__DATA EXCERPTS__.
******************************
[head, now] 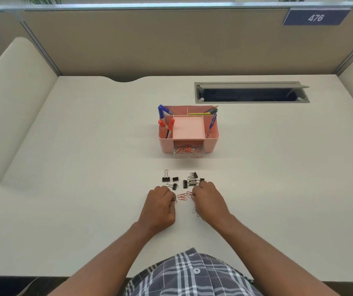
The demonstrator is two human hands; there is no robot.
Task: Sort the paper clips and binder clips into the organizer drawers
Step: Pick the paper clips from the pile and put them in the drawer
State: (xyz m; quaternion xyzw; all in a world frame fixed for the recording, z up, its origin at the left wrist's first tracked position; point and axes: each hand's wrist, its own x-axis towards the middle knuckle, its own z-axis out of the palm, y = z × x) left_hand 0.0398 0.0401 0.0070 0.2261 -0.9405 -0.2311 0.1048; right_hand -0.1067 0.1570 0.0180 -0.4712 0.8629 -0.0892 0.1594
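Note:
A pink desk organizer [211, 144] stands mid-desk with its clear drawer [188, 151] pulled out, holding several red and silver paper clips. Several black binder clips [172, 180] lie in two small groups nearer me. Red paper clips [182, 196] lie on the desk between my hands. My left hand [160, 207] is curled, with a red paper clip at its fingertips. My right hand [209, 199] pinches red paper clips at its fingertips, and more clips lie partly hidden under its palm.
Pens, markers and pencils stand in the organizer's upper compartments [165, 120]. An open cable tray [251, 94] is set into the desk at the back right. A beige partition [171, 43] walls the far edge.

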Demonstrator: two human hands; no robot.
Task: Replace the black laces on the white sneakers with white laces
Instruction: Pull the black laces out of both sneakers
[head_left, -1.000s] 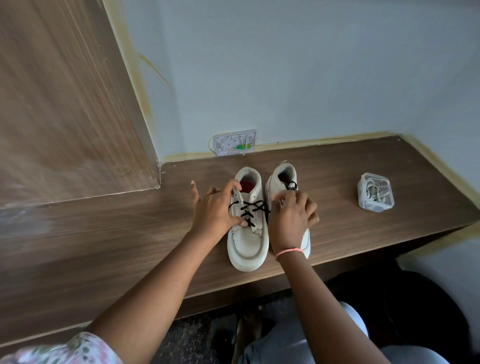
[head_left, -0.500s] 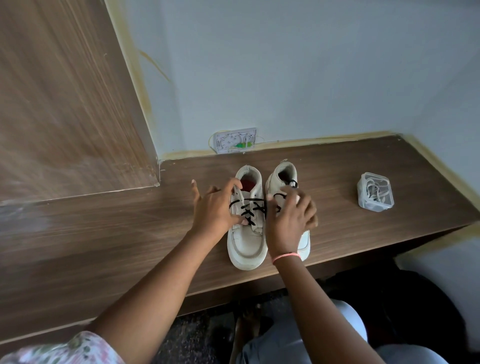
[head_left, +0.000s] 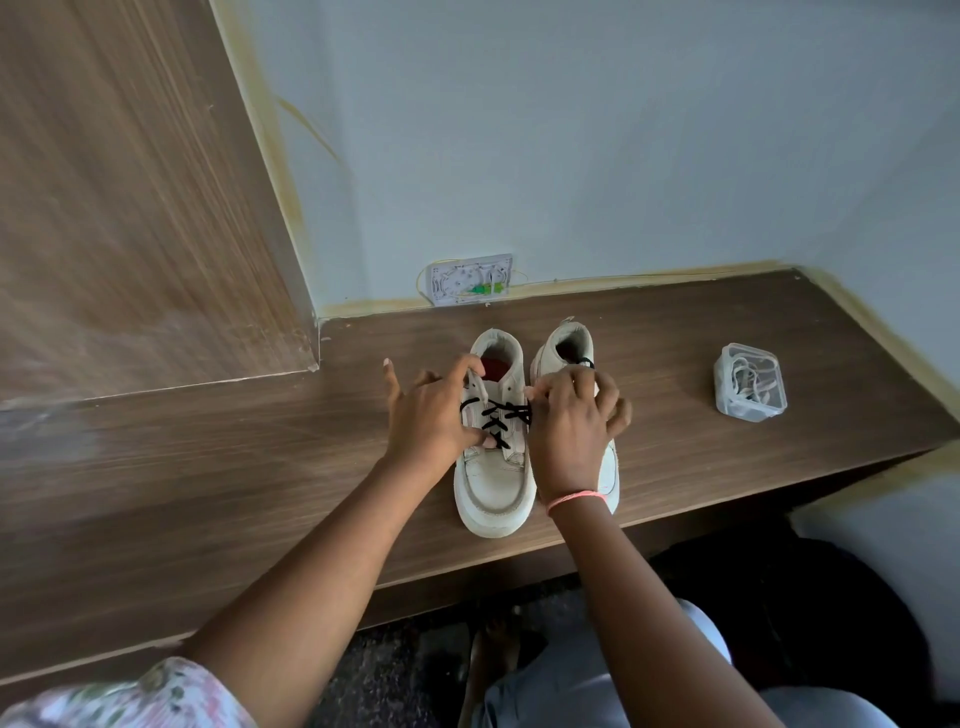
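Two hands (head_left: 436, 410) (head_left: 569, 431) on black-laced sneaker (head_left: 496, 483), white laces (head_left: 750, 382) apart

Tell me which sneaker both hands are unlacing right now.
The left sneaker, the one with black laces crossing its open front. Left hand and right hand both work there; the right sneaker sits mostly hidden behind the right hand.

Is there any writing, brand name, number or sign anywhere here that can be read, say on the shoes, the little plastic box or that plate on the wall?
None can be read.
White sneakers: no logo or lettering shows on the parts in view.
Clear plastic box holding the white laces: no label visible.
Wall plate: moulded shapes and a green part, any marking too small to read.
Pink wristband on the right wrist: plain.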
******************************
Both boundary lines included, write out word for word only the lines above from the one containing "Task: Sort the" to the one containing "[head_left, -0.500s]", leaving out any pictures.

__SOLUTION TO THE EXERCISE__.
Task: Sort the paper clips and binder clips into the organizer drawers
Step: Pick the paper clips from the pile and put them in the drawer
State: (xyz m; quaternion xyzw; all in a world frame fixed for the recording, z up, its origin at the left wrist's first tracked position; point and axes: each hand's wrist, its own x-axis towards the middle knuckle, its own z-axis out of the palm, y = z × x) left_hand 0.0398 0.0401 0.0070 0.2261 -0.9405 -0.2311 0.1048; right_hand -0.1067 0.1570 0.0180 -0.4712 0.8629 -0.0892 0.1594
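Note:
A pink desk organizer [211, 144] stands mid-desk with its clear drawer [188, 151] pulled out, holding several red and silver paper clips. Several black binder clips [172, 180] lie in two small groups nearer me. Red paper clips [182, 196] lie on the desk between my hands. My left hand [160, 207] is curled, with a red paper clip at its fingertips. My right hand [209, 199] pinches red paper clips at its fingertips, and more clips lie partly hidden under its palm.
Pens, markers and pencils stand in the organizer's upper compartments [165, 120]. An open cable tray [251, 94] is set into the desk at the back right. A beige partition [171, 43] walls the far edge.
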
Demonstrator: two human hands; no robot.
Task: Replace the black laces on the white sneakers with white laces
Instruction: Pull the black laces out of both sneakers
[head_left, -1.000s] 
[head_left, -0.500s] 

Work on this exercise is finished.